I have found that Stay-brite soft solder works best for me. I step
the voltage on the laser down as low as it will go (@150v), bring
the length of the pulse up to 7 or 8 ms, and work in high speed
bursts. I also have found that using the liquid flux that comes with
the Stay-brite solder is quite effective. This is the only operation
on a laser where I use any flux.

I first tried this several years ago, as an experiment, on "pewter"
belt buckles, with some success, and I have now used it many times
to rebuild costume jewelery. At joints it is best to replace the
white metal “wires” with SS wire, if possible.

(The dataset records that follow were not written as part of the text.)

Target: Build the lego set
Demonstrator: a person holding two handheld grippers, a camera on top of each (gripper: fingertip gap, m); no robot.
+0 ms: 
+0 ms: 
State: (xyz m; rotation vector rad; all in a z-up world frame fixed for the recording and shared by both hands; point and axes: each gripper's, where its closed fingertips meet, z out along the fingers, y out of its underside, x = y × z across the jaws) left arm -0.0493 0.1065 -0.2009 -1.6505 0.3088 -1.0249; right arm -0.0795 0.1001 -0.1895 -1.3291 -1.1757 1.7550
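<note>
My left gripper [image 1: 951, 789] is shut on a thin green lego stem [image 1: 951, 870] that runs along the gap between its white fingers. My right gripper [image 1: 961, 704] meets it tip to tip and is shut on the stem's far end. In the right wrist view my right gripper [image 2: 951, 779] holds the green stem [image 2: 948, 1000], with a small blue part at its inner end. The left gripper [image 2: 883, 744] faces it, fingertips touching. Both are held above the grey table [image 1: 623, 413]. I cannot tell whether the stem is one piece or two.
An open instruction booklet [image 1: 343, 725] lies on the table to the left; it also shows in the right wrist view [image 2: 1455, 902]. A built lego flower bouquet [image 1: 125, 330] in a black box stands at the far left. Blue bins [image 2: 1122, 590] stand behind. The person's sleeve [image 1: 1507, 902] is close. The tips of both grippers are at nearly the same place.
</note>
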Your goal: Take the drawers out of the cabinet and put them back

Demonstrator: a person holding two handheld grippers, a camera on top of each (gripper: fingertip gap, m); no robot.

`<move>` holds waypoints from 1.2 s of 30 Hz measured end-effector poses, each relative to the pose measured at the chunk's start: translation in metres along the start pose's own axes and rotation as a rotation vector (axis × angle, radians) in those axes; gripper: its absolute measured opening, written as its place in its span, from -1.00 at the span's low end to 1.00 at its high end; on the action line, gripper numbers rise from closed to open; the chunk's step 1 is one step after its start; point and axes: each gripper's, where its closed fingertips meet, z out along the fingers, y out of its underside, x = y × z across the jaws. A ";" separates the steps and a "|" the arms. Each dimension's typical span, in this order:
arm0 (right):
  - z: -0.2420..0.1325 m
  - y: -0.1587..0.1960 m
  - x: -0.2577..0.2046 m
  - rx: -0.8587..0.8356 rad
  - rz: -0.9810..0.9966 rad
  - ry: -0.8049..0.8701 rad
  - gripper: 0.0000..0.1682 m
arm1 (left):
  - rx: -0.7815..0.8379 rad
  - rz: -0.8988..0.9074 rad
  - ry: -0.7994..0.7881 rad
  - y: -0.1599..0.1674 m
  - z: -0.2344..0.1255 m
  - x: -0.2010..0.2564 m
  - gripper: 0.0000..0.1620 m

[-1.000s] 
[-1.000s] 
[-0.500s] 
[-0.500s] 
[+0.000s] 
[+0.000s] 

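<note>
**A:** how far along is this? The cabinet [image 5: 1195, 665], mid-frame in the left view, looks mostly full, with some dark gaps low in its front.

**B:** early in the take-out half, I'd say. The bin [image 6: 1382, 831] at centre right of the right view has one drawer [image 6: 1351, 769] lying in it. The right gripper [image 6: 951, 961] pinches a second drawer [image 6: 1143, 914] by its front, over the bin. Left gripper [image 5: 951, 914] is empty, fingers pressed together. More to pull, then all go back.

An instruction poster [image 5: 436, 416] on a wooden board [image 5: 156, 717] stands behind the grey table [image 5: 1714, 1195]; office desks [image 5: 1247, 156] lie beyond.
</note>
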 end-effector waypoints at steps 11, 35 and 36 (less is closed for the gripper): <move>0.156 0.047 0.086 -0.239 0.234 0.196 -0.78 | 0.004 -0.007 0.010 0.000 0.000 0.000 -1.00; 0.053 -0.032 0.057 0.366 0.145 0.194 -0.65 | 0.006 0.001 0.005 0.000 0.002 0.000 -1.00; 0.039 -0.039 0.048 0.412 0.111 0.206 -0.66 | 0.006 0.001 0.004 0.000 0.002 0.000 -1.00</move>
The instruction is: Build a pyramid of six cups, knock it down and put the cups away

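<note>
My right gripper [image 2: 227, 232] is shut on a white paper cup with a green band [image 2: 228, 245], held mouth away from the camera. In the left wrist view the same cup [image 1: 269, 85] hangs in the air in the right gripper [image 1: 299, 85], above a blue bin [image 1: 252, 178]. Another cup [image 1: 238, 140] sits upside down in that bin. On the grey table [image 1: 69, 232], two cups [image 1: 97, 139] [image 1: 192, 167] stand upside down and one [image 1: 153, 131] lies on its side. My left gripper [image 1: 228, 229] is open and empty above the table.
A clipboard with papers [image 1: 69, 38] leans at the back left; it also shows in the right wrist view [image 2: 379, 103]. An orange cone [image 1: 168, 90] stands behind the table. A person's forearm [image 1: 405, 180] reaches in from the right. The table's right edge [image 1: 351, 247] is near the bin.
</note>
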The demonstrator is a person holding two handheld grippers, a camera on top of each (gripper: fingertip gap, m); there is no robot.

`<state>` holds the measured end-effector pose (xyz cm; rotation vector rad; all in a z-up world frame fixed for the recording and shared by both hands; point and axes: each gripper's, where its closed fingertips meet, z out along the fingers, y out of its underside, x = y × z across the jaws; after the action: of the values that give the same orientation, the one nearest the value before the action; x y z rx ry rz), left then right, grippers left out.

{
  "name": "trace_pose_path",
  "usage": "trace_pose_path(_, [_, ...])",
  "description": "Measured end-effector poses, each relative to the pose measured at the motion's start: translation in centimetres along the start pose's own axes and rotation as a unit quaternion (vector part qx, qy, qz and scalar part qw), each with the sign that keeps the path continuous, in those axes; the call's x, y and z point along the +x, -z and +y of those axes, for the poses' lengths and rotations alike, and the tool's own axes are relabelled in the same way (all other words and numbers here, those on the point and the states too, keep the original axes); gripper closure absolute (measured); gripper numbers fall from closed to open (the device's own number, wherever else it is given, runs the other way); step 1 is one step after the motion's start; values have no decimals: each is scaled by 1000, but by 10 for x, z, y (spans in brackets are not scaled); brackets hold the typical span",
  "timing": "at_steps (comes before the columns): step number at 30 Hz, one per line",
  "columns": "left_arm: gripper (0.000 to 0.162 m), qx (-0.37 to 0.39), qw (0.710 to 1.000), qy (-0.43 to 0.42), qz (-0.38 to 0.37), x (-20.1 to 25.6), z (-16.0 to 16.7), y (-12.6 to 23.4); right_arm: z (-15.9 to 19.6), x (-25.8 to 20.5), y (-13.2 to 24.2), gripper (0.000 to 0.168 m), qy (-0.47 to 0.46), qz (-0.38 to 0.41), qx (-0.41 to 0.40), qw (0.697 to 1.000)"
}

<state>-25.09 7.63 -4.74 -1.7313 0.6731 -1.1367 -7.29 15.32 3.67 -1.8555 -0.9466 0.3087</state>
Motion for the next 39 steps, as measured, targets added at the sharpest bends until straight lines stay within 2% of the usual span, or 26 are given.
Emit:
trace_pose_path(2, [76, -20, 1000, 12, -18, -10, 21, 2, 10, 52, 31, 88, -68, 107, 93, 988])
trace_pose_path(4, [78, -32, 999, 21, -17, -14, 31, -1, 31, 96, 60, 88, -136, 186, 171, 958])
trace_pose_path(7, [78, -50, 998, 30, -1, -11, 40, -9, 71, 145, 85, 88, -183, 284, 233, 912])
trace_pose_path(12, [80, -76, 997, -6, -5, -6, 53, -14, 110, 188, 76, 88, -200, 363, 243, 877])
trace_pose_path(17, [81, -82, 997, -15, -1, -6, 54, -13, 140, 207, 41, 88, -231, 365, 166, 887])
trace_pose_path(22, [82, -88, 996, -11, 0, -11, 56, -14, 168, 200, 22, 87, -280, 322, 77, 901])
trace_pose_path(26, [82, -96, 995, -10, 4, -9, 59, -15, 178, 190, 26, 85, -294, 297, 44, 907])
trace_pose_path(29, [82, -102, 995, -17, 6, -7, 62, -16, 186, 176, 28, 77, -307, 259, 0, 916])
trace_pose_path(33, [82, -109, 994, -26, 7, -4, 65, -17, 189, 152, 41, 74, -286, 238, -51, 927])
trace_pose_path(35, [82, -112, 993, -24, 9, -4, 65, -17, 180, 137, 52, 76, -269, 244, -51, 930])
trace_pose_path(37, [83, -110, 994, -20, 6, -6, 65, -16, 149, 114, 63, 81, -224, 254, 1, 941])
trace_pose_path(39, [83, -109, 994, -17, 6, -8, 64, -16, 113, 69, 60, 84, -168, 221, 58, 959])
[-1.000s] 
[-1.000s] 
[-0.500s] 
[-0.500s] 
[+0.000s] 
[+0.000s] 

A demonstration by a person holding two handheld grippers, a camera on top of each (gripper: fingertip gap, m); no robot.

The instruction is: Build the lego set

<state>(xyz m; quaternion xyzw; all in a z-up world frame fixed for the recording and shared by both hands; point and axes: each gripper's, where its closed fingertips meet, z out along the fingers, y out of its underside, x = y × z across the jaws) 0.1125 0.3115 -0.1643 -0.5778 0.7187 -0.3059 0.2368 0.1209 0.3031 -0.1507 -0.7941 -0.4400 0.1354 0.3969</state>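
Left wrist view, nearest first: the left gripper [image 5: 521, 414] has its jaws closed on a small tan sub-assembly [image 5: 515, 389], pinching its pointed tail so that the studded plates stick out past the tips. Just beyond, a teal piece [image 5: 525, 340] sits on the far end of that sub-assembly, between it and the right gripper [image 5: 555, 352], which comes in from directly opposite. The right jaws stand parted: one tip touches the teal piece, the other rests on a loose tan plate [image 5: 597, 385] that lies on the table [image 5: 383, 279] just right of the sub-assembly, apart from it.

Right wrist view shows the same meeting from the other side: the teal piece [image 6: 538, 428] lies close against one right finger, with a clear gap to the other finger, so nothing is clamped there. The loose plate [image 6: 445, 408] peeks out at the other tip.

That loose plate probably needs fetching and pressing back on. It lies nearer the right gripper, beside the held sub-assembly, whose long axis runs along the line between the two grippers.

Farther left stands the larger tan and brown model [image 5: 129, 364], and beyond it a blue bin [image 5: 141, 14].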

Onetime I had a very sentimental costume necklace that was broken
on the linkage,not wearable as it was and was taking Jim Binnion's
Puk Welding class down at Revere Academy..He & the sales rep. for
the welder unit did a weld with the Puk II, it held and all were
happy..I might mention that this was for a justice's daughter on
The Supreme Court and she was told we'd try our best but no
liability on the work... 

I forgot about that repair. I don’t normally do repairs on other
peoples work so that was the only time I ever used the PUK on white
metal. But a PUK might be a way to do it.

James Binnion
James Binnion Metal Arts

The white metal castings you speak of can be repaired. I have
successfully soldered them together, but it is tricky. You need to
order in some Tix solder and Tix flux. This solder melts at about 450
degrees, so it doesn’t take much heat at all. I barley give my torch
any oxygen at all to keep the flame very low temp. You may want to go
to a goodwill store or thrift shop and pick up an old piece to
practice on. If the break is not clean you will have a problem. You
can not fill gaps or holes very well with Tix solder, and it is a
slightly different color. It is hard to polish ( I usually don’t
polish) it at all. If done with a low temp torch and patiently, I can
solder right next to rhinestones and other costume stuff, and just
wash in water when done. I never file or sand the solder. Yes the
solder lump is visible, but that is the best I will do. I just tell
the customer in advance so they know what to expect.

I keep a separate soldering board just for this low temp stuff, I
don’t want it on my high temp boards.